Your reply should be the records below, duplicated exactly, with any picture removed.

Stored entries:
☆ ☆ ☆ ☆ ☆

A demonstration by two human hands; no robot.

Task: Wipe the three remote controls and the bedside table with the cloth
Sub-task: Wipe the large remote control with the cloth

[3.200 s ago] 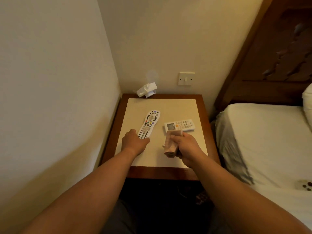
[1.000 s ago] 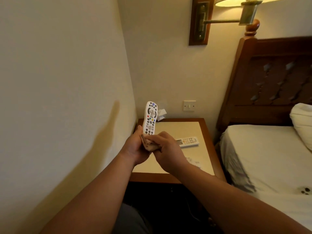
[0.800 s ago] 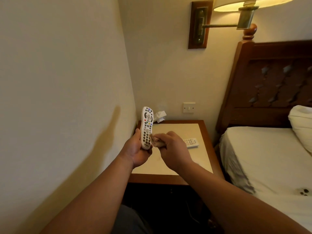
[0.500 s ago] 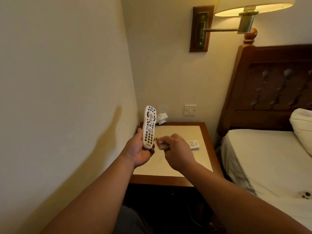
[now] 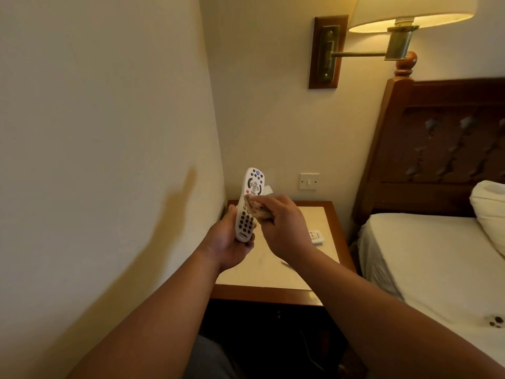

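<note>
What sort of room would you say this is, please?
Most likely a hotel bedroom: a bed with a carved wooden headboard, a brass swing-arm wall lamp, and a bedside table tucked into the corner.

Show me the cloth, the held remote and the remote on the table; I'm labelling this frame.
cloth (image 5: 258, 209), head view, bunched part under the fingers.
held remote (image 5: 252, 184), head view, upper button face.
remote on the table (image 5: 316, 236), head view, visible right end.
</note>
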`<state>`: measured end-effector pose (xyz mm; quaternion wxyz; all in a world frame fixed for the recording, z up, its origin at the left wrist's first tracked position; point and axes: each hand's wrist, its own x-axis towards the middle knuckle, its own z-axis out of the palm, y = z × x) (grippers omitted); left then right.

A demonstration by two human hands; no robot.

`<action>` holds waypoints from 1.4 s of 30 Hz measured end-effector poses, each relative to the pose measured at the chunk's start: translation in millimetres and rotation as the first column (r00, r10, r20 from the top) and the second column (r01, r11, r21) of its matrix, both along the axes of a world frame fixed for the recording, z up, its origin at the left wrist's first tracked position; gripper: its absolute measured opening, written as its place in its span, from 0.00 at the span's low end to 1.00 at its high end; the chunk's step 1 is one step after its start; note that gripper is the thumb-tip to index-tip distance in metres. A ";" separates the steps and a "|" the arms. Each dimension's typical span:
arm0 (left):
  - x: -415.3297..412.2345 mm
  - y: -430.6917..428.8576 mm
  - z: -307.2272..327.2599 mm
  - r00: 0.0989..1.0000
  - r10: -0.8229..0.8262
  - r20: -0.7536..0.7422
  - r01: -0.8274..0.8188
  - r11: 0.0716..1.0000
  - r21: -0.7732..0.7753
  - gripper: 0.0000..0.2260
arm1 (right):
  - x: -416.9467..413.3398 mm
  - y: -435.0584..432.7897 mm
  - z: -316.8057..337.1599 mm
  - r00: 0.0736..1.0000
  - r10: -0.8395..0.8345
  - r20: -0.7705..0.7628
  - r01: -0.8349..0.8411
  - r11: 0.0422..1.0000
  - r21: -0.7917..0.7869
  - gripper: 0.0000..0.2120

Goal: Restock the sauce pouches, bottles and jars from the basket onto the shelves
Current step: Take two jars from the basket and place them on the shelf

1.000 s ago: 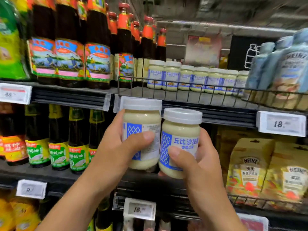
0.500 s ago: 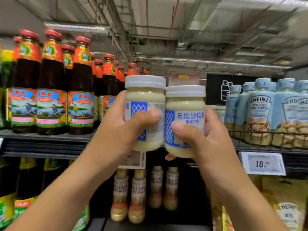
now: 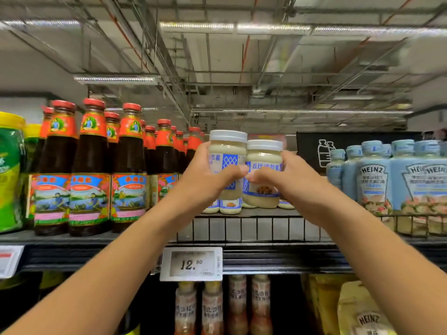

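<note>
Left grip (image 3: 205, 175) clasped left jar (image 3: 227, 151), right grip (image 3: 283, 180) clasped right jar (image 3: 264, 155), both blue-labelled, over shelf (image 3: 242, 228). Adjacent bottles (image 3: 372, 175) read HEINZ; price tag (image 3: 191, 264) read 12.80.

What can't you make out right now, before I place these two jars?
Basket: outside the head view; remaining stock unknown.
Shelved jars: head view, mostly hidden behind the held left jar, right jar, left hand and right hand; free space unclear.
Left price tag: head view, cut off by the frame edge, blurred.
</note>
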<state>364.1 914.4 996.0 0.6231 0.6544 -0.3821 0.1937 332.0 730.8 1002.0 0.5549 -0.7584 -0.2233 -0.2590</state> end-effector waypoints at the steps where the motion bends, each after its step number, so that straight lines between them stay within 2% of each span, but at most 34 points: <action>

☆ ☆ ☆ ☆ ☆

Your response:
A demonstration by two human hands; no robot.

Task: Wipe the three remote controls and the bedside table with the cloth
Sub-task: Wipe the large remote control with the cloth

[3.200 s ago] 
[1.000 s ago] 
[0.800 s ago] 
[0.500 s ago] 
[now] 

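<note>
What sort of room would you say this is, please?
Most likely a hotel bedroom: a bed with a carved wooden headboard, a brass swing-arm wall lamp, and a bedside table tucked into the corner.

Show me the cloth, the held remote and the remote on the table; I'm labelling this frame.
cloth (image 5: 258, 209), head view, bunched part under the fingers.
held remote (image 5: 252, 184), head view, upper button face.
remote on the table (image 5: 316, 236), head view, visible right end.
</note>
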`<state>`: measured end-effector pose (xyz mm; quaternion wxyz; all in a world frame fixed for the recording, z up, its origin at the left wrist's first tracked position; point and axes: each hand's wrist, its own x-axis towards the middle knuckle, its own z-axis out of the palm, y = z × x) (grippers omitted); left then right.

A demonstration by two human hands; no robot.

`<action>` holds waypoints from 1.4 s of 30 Hz measured end-effector poses, each relative to the pose measured at the chunk's start: translation in millimetres and rotation as the first column (r00, r10, r20 from the top) and the second column (r01, r11, r21) of its matrix, both along the axes of a world frame fixed for the recording, z up, its origin at the left wrist's first tracked position; gripper: its absolute measured opening, written as its place in its span, from 0.00 at the span's low end to 1.00 at its high end; the chunk's step 1 is one step after its start; note that gripper is the thumb-tip to index-tip distance in metres. A ";" separates the steps and a "|" the arms. Each dimension's typical span:
arm0 (left):
  - x: -415.3297..412.2345 mm
  - y: -430.6917..428.8576 mm
  - z: -307.2272..327.2599 mm
  - r00: 0.0989..1.0000
  - r10: -0.8229..0.8262
  - r20: -0.7536..0.7422
  - r01: -0.8274..0.8188
  - r11: 0.0716..1.0000
  - r21: -0.7732..0.7753
  - gripper: 0.0000..0.2260
arm1 (right):
  - x: -416.9467..413.3398 mm
  - y: -435.0584..432.7897 mm
  - z: -316.8057..337.1599 mm
  - r00: 0.0736..1.0000
  - r10: -0.8395..0.8345
  - r20: -0.7705..0.7628
  - r01: -0.8349..0.8411
  - r11: 0.0422..1.0000
  - r21: -0.7917..0.7869
  - gripper: 0.0000..0.2120

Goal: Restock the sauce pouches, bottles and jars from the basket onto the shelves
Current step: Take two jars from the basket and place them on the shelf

1.000 s ago: 
0.500 s ago: 
now: 

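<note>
Left grip (image 3: 205, 175) clasped left jar (image 3: 227, 151), right grip (image 3: 283, 180) clasped right jar (image 3: 264, 155), both blue-labelled, over shelf (image 3: 242, 228). Adjacent bottles (image 3: 372, 175) read HEINZ; price tag (image 3: 191, 264) read 12.80.

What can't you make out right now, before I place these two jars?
Basket: outside the head view; remaining stock unknown.
Shelved jars: head view, mostly hidden behind the held left jar, right jar, left hand and right hand; free space unclear.
Left price tag: head view, cut off by the frame edge, blurred.
</note>
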<state>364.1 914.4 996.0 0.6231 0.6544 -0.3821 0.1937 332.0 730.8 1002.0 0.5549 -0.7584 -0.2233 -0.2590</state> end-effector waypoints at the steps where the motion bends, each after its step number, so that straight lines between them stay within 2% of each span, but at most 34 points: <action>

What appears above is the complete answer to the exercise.